# Better not sell any snakeheads in Toronto...



## jkam (Apr 21, 2010)

Global News | Toronto man, Markham aquarium fined for illegal sale of



> A Toronto man and a Markham area business have been fined $70,000 for selling snakehead, an invasive fish species.
> 
> The total fine will be $90,530 with the addition of penalties and victim surcharges, and came as a result of a multi-agency, international undercover investigation known as "Operation Serpent."
> 
> Read it on Global News: Global News | Toronto man, Markham aquarium fined for illegal sale of 'frankenfish'


That's some pretty hefty fines for selling the snakehead. Hopefully it will curb other people from doing it and prevent future hunts in our own Burnaby Lake.


----------



## neven (May 15, 2010)

> According to a release from the Ministry of Natural Resources, 50-year-old Muk Leung (Jim) Ip sold 228 snakehead fish at Lucky Aquarium in Markham four times between June 2010 and January 2012.


a bit more than one  looks like he got greedy


----------



## IceBlue (Mar 17, 2011)

Oh Oh....!


----------



## Foxtail (Mar 14, 2012)

Is it illegal to sell snakeheads in toronto? I guess it is according to the story. 

Sent via the Shining.


----------



## Rastapus (Apr 21, 2010)

The first link did not work for me. From my search it seems they sold various illegal fish to someone taking the fish to New York where they are prohibited. Correct me if I am wrong as that is all the info I can find.


----------



## Fish rookie (May 21, 2012)

Not matter how invasive the fish might be if you do not release it into the river or a lake it should not impact the envirnoment. There are lots of aggressive and invasive fish that fish keepers keep in their own aquariums at home for their own enjoyment.
I hope Vancouver will not pass such a law to fine aquarium owners for selling aggressive/invasive fish.


----------



## Lamplighter (Aug 3, 2012)

Municipalities or cities don't have powers to pass laws like that. This would be a provincial or federal law that was broken.

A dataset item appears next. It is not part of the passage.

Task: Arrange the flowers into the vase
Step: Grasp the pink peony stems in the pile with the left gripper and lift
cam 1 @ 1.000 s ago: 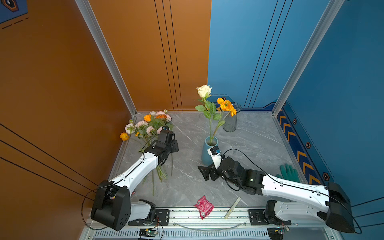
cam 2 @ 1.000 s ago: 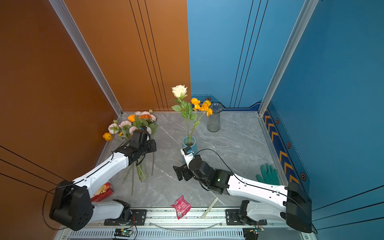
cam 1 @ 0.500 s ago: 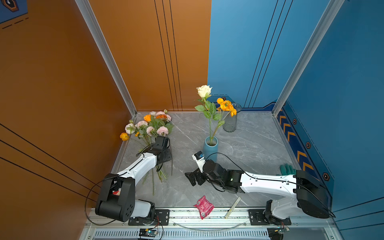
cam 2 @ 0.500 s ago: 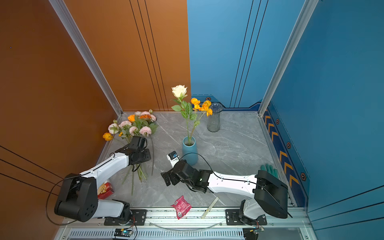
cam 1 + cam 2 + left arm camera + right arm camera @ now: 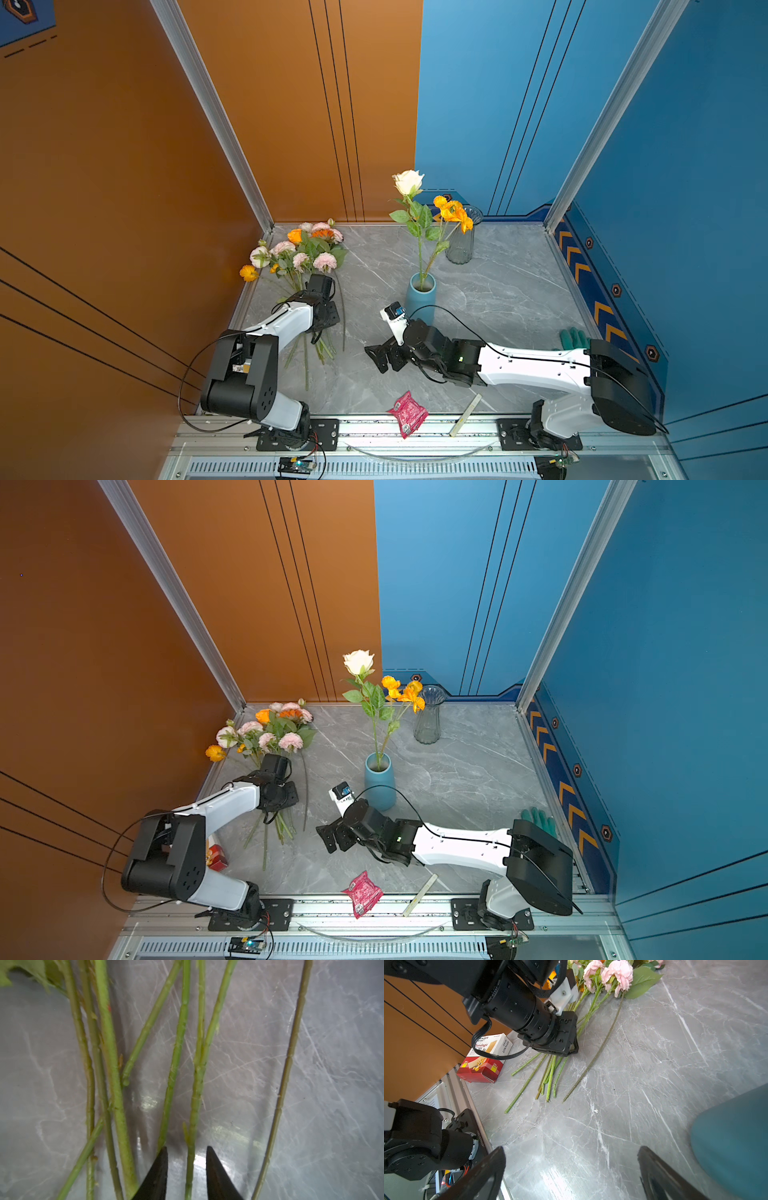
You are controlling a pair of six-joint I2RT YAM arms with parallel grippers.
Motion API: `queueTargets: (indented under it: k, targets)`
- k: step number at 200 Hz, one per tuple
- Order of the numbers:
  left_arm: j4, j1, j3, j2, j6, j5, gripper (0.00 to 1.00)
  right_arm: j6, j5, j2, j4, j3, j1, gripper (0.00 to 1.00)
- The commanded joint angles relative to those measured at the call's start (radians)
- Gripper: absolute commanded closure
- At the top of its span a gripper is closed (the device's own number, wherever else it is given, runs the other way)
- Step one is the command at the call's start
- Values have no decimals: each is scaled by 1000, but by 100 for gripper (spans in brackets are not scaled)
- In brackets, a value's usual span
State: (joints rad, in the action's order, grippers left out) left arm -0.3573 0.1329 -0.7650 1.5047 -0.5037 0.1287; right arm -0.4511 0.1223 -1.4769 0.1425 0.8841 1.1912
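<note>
The loose flowers (image 5: 299, 253) (image 5: 266, 733) lie in a bunch at the back left, pink and orange blooms toward the wall, stems toward the front. My left gripper (image 5: 328, 316) (image 5: 286, 796) is down over those stems. In the left wrist view it (image 5: 186, 1148) stands open, with one green stem (image 5: 192, 1122) running between the fingertips and a gap on each side. The blue vase (image 5: 420, 296) (image 5: 379, 783) (image 5: 733, 1142) holds a cream rose (image 5: 409, 181) and an orange flower (image 5: 451, 210). My right gripper (image 5: 382, 357) (image 5: 332, 837) (image 5: 571, 1148) is wide open and empty, low over the table left of the vase.
A clear glass vase (image 5: 460, 241) (image 5: 428, 721) stands behind the blue one. A red bandage box (image 5: 488, 1057) (image 5: 217, 856) sits under the left arm. A pink packet (image 5: 407, 412) and a pale stick (image 5: 465, 414) lie at the front edge. A green glove (image 5: 573, 337) is at the right.
My left gripper has drawn back from the blooms toward the front along the stems. My right gripper has swung left, away from the blue vase, still wide open.
</note>
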Motion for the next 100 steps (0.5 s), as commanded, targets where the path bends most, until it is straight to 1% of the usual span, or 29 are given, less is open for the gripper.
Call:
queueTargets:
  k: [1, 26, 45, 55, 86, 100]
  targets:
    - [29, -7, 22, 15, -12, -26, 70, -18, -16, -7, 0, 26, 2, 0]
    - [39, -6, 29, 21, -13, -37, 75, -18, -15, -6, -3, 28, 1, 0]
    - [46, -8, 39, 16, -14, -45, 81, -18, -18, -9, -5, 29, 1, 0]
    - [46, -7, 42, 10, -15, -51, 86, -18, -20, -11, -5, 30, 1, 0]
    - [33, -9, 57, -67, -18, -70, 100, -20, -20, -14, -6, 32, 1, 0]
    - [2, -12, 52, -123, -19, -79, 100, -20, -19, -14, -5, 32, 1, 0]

I don't trust a doctor why should I trust immature diaper's to obey the law? It appears that laws are meant to be broken and some people do so.


----------



## Foxtail (Mar 14, 2012)

What rastapus says makes more sense. If they were selling them to ny. I know they are illegal there.

Sent via the Shining.


----------



## Fish rookie (May 21, 2012)

It says in the article that snakehead has been illegal in Ontario since 2005.


----------



## jkam (Apr 21, 2010)

I'm not 100% but aren't certain species of snakeheads illegal here as well? For example the ones they sell as food in T&T?


----------



## Fish rookie (May 21, 2012)

According to the article, interestingly, the second on the top of their list is carp, which is where goldfish came from.


----------



## neven (May 15, 2010)

i think they should enforce these laws more not less. Too many of our hobbyists are careless and don't care where they dump their fish when they outgrow their set ups and their friends set ups. While it isn't practical to hunt hobbyists who keep them down, they should be targetting dealers/stores who carry such species and revoking licenses as well as fining.


----------



## Lamplighter (Aug 3, 2012)

The Federal Justice Department has a list of prohibited species of fish. It's a CRIMINAL offence to illegally import species from the list. I think the guy and the business got off easy considering the resources that go into catching and/or eliminating the species from the environment. 

Some people can't be trusted they are unable to behave in a civilized manner. Venomous snakes are released into Northern Europe. Fortunately low temperatures kill the snakes.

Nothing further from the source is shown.